TASK ITEM:
Write the listing below out again word for word, without a single picture.

RAW DATA:
┄┄┄┄┄┄

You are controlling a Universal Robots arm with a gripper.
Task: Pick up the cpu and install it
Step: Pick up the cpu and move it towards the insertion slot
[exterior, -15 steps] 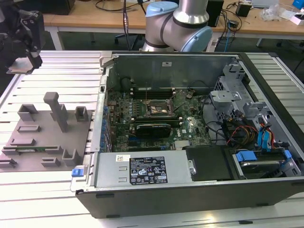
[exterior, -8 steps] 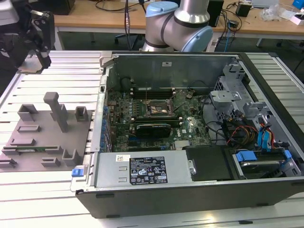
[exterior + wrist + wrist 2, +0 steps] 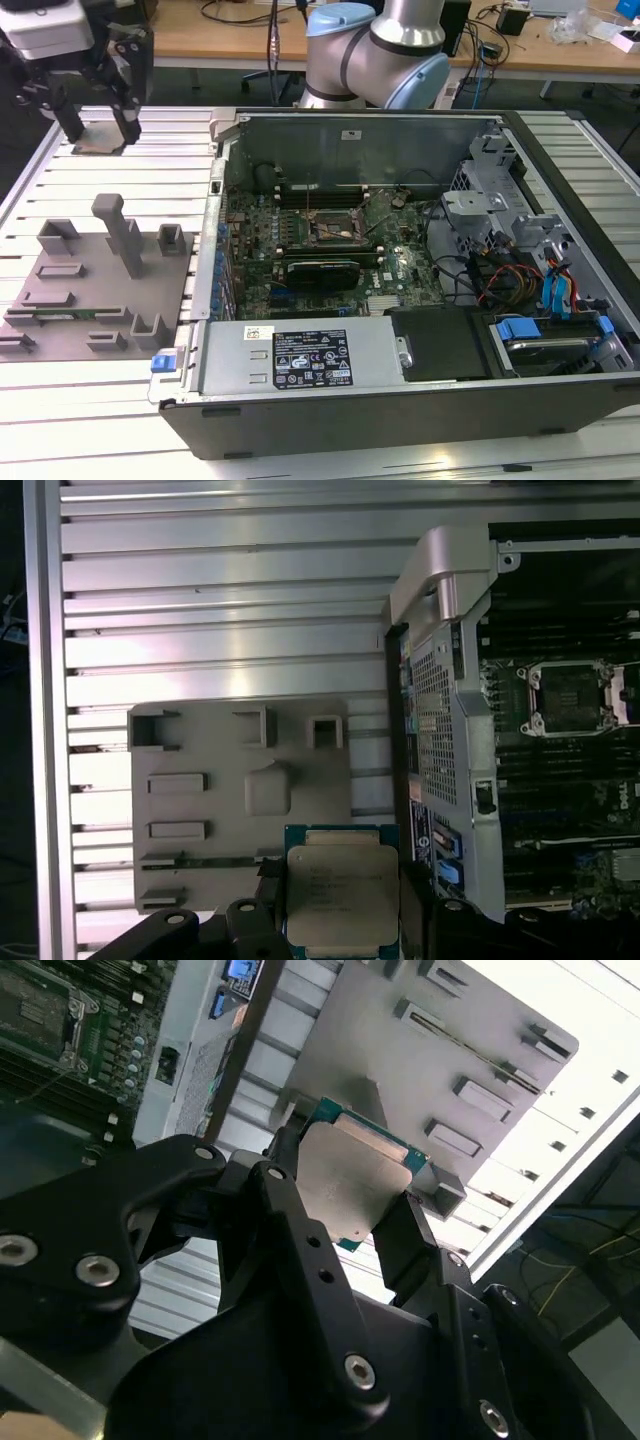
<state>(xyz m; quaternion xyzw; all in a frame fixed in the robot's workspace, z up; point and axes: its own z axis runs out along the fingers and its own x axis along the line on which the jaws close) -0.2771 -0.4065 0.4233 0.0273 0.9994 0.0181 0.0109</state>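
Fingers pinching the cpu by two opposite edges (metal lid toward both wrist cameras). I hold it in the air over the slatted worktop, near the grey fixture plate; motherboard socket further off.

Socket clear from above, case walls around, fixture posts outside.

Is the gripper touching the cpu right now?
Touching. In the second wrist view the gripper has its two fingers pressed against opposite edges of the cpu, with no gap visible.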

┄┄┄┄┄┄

ANSWER BOX:
You are controlling a Universal Robots arm with a gripper.
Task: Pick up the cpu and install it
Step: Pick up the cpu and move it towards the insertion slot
[exterior, -15 steps] 
[exterior, -8 steps] 
[exterior + wrist + wrist 2, +0 steps] 
<state>(xyz m; quaternion xyzw; all in a frame fixed in the robot's workspace, z up; point and axes: its own z axis runs out along the fingers and its own x axis along the line on which the jaws close) -0.2771 -0.4065 0.4233 0.0273 0.9994 0.0181 0.0109</state>
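Fingers pinching the cpu by two opposite edges (metal lid toward both wrist cameras). I hold it in the air over the slatted worktop, near the grey fixture plate; motherboard socket further off.

Socket clear from above, case walls around, fixture posts outside.

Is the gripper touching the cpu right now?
Touching. In the second wrist view the gripper has its two fingers pressed against opposite edges of the cpu, with no gap visible.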

The submitted answer is complete.